• **REQUIRED WORK**:
Copy every line of the entries that includes the word "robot".

Extracted records:
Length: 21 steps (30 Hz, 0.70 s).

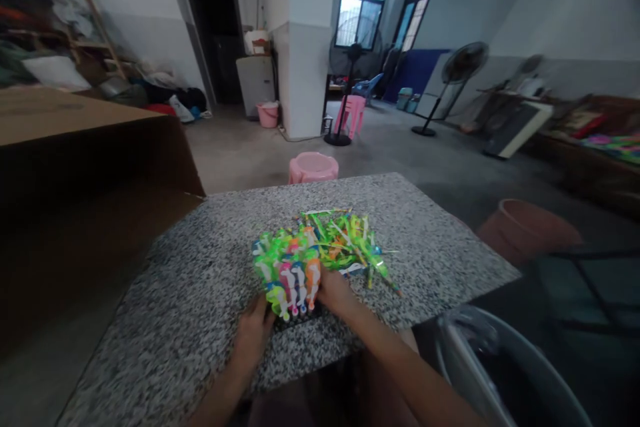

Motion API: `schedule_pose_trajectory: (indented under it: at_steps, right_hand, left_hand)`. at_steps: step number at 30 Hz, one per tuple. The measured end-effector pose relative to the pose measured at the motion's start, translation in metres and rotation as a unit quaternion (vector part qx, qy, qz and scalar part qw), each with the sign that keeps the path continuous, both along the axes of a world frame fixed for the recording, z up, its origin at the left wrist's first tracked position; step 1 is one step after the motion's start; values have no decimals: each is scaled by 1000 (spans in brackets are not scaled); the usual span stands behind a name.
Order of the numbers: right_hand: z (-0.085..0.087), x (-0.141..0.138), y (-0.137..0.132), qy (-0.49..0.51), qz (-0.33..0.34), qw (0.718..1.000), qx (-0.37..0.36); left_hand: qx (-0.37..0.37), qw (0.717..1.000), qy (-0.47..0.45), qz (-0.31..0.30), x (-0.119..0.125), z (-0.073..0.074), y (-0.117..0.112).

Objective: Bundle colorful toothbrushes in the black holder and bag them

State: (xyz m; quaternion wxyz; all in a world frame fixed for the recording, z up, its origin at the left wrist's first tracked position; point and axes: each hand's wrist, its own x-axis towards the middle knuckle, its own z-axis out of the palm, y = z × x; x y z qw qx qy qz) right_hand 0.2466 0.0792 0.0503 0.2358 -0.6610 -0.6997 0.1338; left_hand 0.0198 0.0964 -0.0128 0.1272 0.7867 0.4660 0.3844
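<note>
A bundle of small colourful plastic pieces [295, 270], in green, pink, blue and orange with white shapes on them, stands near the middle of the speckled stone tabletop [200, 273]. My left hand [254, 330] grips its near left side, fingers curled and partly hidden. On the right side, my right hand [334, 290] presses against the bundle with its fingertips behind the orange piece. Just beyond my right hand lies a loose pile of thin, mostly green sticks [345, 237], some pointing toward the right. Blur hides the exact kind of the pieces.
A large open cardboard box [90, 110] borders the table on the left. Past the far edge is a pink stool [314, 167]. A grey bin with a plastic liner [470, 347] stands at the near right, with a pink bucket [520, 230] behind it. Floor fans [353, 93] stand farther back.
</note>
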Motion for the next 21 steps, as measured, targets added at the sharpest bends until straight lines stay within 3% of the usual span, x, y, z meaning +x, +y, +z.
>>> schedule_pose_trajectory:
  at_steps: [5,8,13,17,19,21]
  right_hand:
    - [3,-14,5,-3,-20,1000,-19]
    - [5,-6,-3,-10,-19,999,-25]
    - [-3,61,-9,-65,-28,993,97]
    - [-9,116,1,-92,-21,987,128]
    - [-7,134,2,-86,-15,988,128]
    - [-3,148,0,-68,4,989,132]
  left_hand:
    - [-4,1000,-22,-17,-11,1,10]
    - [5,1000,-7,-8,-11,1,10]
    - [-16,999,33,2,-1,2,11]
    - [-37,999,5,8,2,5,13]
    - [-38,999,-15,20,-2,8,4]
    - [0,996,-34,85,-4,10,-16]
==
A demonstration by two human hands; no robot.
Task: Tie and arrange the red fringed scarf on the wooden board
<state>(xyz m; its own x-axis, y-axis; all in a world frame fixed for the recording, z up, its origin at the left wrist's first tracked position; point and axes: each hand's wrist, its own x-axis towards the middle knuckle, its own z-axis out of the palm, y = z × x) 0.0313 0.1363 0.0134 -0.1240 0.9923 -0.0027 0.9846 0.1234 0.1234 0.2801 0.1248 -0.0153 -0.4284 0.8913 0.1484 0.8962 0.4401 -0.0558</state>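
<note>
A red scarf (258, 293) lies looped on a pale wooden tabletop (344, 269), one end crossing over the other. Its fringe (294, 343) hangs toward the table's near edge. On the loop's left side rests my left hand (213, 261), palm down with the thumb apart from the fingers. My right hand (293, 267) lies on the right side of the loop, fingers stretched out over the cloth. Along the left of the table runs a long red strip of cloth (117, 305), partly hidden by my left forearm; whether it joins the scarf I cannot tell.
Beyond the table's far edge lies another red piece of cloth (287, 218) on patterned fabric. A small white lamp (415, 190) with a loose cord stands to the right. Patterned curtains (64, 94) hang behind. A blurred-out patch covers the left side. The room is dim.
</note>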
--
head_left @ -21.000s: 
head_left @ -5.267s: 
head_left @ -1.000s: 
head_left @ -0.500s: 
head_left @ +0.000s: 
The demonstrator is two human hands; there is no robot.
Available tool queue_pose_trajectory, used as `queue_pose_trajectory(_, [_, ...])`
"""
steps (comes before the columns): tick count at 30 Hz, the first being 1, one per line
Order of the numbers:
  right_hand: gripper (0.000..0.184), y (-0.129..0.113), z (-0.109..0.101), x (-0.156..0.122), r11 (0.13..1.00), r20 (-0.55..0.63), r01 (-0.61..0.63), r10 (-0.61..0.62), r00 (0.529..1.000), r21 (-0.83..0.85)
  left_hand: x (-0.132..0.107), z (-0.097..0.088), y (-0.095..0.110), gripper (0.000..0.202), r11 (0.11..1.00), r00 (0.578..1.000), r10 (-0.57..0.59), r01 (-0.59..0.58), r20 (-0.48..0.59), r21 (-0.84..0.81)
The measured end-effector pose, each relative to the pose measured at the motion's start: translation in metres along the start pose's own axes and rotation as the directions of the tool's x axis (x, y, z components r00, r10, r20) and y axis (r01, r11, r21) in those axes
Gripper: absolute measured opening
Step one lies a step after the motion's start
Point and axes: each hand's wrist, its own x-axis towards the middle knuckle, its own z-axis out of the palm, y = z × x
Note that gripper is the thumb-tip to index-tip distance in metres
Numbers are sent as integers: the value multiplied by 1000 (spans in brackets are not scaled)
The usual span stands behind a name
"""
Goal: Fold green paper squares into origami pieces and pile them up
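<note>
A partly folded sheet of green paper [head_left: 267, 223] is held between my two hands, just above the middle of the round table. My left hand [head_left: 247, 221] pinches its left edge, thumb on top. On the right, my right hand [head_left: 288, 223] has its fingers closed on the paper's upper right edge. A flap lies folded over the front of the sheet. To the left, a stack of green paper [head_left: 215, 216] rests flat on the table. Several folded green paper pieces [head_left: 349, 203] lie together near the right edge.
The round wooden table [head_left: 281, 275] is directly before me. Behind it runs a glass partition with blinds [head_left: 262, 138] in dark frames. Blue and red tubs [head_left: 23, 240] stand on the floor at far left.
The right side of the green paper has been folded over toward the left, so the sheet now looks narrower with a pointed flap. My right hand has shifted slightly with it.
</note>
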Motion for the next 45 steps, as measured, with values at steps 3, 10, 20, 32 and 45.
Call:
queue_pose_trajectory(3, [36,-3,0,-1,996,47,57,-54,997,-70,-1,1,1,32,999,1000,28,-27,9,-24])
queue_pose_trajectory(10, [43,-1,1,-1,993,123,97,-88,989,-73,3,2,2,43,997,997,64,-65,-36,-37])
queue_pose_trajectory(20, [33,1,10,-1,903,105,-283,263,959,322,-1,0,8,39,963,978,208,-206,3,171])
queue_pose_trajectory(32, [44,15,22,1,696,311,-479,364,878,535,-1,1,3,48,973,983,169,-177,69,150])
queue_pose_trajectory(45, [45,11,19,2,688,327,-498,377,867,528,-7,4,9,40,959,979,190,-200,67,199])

• **RESULT BELOW**:
A demonstration by two human hands; no robot.
The demonstrator is two human hands; there is no robot.

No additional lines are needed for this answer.